In June 2011, Joby Harold was hired to rewrite the screenplay. By September, Warner Bros. approached Brad Pitt to star; after he declined, the studio then approached Tom Cruise. Once Cruise accepted, the script changed the age of the leading role to fit the actors. In December 2011, Cruise officially joined the film. Emily Blunt entered negotiations to star opposite Cruise in April 2012. Screenwriting duo Roberto Orci and Alex Kurtzman also delivered a draft of their own but their script wasn't used in the final version.

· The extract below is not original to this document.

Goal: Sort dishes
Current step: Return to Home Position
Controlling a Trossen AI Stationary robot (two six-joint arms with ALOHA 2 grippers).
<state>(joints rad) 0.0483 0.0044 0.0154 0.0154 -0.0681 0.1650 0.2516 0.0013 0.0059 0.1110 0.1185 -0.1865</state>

Six months before filming started, Liman discarded two-thirds of Harper's original script. Jez Butterworth and John-Henry Butterworth were hired to rewrite the script. Screenwriter Simon Kinberg took over from the Butterworths, and eight weeks before the start of filming, Kinberg was replaced by Christopher McQuarrie. McQuarrie was introduced to the project while directing Cruise in Jack Reacher. While reading the earlier script McQuarrie "understood very clearly what the premise of the story was and what they were looking for in terms of characters". Even if the previous scripts were darker, Cruise stressed the importance of the story's humor to McQuarrie. The actor compared Cage's violent demises to Wile E. Coyote and the Road Runner, declaring, "It's fun coming up with new ways to kill yourself."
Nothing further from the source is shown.